From a beleaguered digital assets lender with a heavy retail book to an institutional crypto asset manager catering to hedge funds and venture capitalists, Abra’s reinvention has taken hold.

The company on Wednesday disclosed the launch of its new institutional umbrella, Abra Capital, recently recognized by the U.S. Securities and Exchange Commission as a registered investment advisor (RIA). The development comes on the heels of a rocky period for Abra, which faced up to five state investigations, several claiming its yield products hawked to retail investors constituted unregistered securities and at least one accusing Abra and its CEO Bill Barhydt of securities fraud.

As the company reached settlements with states including Texas and Oregon, Abra said last July it would “focus our retail efforts outside the USA for the time being.” 

Following the phase-out of its US retail business lines, the company revamped its US presence to focus exclusively on institutional clients. Abra has maintained a retail presence internationally.

CEO Barhydt told Unchained that Abra in recent weeks has been reaching out to existing high net worth clients in an effort to win their business for the new venture. Though some were stung by asset freezes driven by state regulators, Barhydt said the biggest problem with old models was that “you’re taking counterparty risk to the company.”

Because Abra’s new offering largely consists of separately managed accounts (SMAs), clients retain ownership of their assets — even if Abra were to go under. The team is also going after family offices and trusts.

“The whole goal of launching Abra Capital Management under the SMA model was to be able to go back to those high net worth clients and say, ‘Hey, we’re back, we’ve got a model that allows you to earn yield again,’” he said. “And you can do it in a way that completely protects the assets so far that you retain title to the assets, and if Abra goes away, they’re still your assets.”

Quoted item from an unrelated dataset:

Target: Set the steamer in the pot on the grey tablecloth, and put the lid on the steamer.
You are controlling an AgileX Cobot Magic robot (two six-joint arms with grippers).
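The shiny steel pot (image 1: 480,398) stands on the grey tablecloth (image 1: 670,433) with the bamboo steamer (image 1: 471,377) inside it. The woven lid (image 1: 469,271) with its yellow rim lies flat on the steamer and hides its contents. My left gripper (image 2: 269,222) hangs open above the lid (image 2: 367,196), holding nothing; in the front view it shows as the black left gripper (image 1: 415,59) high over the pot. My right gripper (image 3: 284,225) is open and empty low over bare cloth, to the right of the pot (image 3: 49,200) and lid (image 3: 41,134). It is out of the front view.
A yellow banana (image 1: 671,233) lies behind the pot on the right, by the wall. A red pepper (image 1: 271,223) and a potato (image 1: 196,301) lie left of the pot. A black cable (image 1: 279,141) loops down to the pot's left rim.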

Abra Capital, headquartered in San Francisco, registered with the SEC in January, reporting $102.5 million of gross assets split between discretionary and non-discretionary strategies run via SMAs. Regulatory filings also indicate that Abra Capital plans to raise capital for hedge funds. The entity does not employ leverage.

With the additions of Abra Prime and Abra Private, the firm is looking to spin up an all-in-one platform for big-money limited partners and institutional traders alike. It’s designed to encompass a prime brokerage model for traders, including a spot and options over the counter (OTC) desk, as well as borrowing and lending, plus staking and yield products.

Demand for BTC, ETH Yield Building

Filings outline a number of strategies for Abra Capital, including staking, lending, and providing liquidity to DAPPs

The asset management unit’s SMAs are designed with liquidity in mind — including borrowing against them while assets are trading. There are some caveats, though, such as Abra’s lack of SMA support for participating in protocol governance votes.

Marissa Kim, Abra’s head of asset management, said in a statement that there has been “significant demand for a trustworthy and safe platform to earn yield on Bitcoin, Ethereum and other crypto assets and borrow against crypto holdings.” 

Moving on from US retail clients is one of a number of business lines that Abra, more than a decade old, has discarded. The firm bet big on becoming the first US-registered crypto bank in 2022.

Read more: Crypto Lender Abra Has Been Insolvent Since March, Says State Regulator

The fallout in crypto markets in the fourth quarter of 2022 appeared to pause those bold bank plans, which never resurfaced. Around the same time, Abra in a period of uncertainty began beefing up its institutional offerings, including OTC trading capabilities, plus structured crypto products. 

But Abra, in a sense, has now built a crypto bank without building a crypto bank. Many of the same services, including lending and borrowing, are on the table. The main difference is that no retail investors are in play. 

“Obviously an investment adviser is not a bank,” Barhydt said. “But our original goal in wanting to be a bank was to be able to offer these services, and it turns out that as we dug in…it didn’t immediately accomplish what we wanted the way we thought it did. And this structure very cleanly accomplished what we want, which is to make [available] yield, staking, lending, and the ability to invest in bitcoin and ethereum and solana and other crypto assets.”

CORRECTION (April 17, 2024 12:17 p.m. ET): A previous version of this story incorrectly stated that customer funds were frozen during the state investigations into Abra. We regret the error.